Orion and the Conqueror o-4 Read online
Page 13
Then we left with the Hindi and started back toward our own camp.
The Hindi’s name was Svertaketu. “It is acceptable for you to call me Ketu,” he said modestly as we made our way through the predawn shadows back to the Macedonian camp. “The words of my native language are difficult for your tongues to pronounce.”
All the way back to the camp Alexandros pressed Ketu for information about his native land.
“Tell me of the lands beyond the Persian Empire,” the young prince asked as we hurried across the grassy, rolling ground between the camps, where tomorrow’s battle would be fought.
“It is so large that it has many names,” replied Ketu. “Indra, Hind, Kush—many names and principalities. A far land, very large, very distant. A great, great empire with vast palaces and temples of gold. And lands beyond that, too. Cathay is an even larger empire, far to the east. It stretches as far as the great eastern ocean.”
“The world is much larger than I knew. I must tell Aristotle of this.”
I wondered what was going through his mind. Alexandros felt it was destiny to conquer the whole world. Was he dismayed that there was so much more to it than he had thought? Or was he excited at the prospect of new lands to see, new empires to conquer? He sounded more excited than dismayed to me.
We let the sentries of our camp see us, and when they challenged us Alexandros pulled off his dark cap and shouted his name to them. Swiftly we strode through the camp, while the sky began to turn milky with the first hint of dawn, and went straight to Philip’s tent.
True to his word, Ketu told Philip and his generals everything he knew about the enemy’s battle plans.
“How do we know this man is telling us the truth?” Parmenio grumbled. “And even if he is, won’t Demosthenes and the Athenian generals change their plans?”
Philip made a wry grin. “Do you think they have enough time to bring the Thebans and all the others together and change their order of battle? From what my spies tell me, it took them more than a week to work out the plan they’ve agreed on.”
Scratching at his beard, Parmenio admitted, “Yes, it would probably take them another week of arguing to get them to make any changes.”

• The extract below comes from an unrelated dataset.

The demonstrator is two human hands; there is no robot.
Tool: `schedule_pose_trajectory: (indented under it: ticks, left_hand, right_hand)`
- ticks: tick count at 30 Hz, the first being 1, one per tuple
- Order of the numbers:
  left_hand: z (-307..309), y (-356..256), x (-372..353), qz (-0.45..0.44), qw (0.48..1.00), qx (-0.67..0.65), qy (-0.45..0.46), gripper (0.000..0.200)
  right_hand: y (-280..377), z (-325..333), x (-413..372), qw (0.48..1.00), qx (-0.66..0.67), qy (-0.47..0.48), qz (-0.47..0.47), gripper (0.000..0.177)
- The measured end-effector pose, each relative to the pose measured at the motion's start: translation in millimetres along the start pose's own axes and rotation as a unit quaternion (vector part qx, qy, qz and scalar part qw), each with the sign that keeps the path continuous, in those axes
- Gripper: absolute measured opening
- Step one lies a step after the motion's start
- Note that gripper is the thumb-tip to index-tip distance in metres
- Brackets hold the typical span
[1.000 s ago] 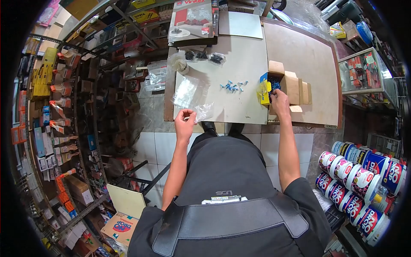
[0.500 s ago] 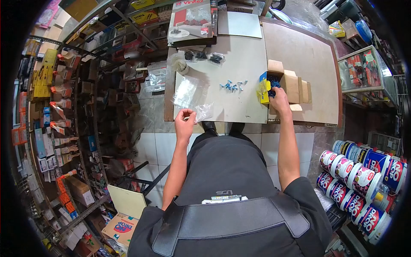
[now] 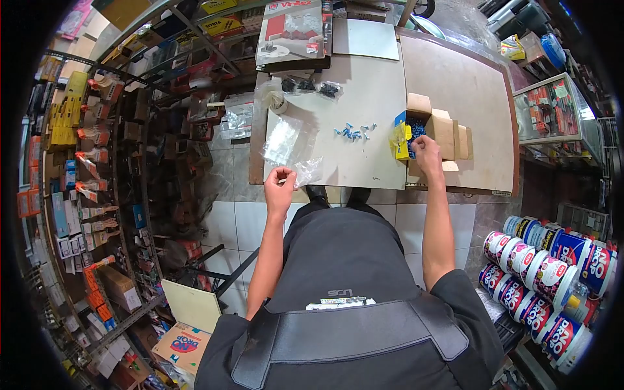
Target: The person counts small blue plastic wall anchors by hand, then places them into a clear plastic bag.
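Left of the box (image 3: 402, 142), a bag (image 3: 309, 173) is pinched by the left hand (image 3: 280, 188), seemingly for steadiness; whether screws (image 3: 418, 126) are grasped by the right hand (image 3: 426, 155) cannot be told.

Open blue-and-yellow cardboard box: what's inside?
Small blue hardware pieces. The bare right hand covers part of the interior; the pieces hide the bottom of the box.

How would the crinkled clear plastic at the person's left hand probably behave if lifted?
The crinkled clear plastic would probably flop, judging by its loose creases. It is likely light, since it looks like thin, see-through film. Its sheen suggests it might slide easily.
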State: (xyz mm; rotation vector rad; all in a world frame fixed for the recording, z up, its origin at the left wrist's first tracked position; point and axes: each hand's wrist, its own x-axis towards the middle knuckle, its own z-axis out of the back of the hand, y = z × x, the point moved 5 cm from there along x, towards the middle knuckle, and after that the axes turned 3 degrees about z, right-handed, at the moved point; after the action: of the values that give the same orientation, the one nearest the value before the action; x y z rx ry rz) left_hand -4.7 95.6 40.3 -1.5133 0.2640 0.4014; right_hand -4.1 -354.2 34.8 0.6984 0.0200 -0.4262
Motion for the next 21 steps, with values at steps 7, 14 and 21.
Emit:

Philip nodded and dismissed Ketu, indicating with a gesture that I should go with him. I saw in his one good eye a conflict of anger and admiration for his son. For me he had nothing but anger, I thought. Yet he knew as well as I that no one could prevent Alexandros from doing whatever he wished to do. He could not blame me for the Little King’s foolish risk-taking. Or could he?
Alexandros remained in the tent with Parmenio and the other generals, digesting the intelligence Ketu had provided and altering their plans for the imminent battle.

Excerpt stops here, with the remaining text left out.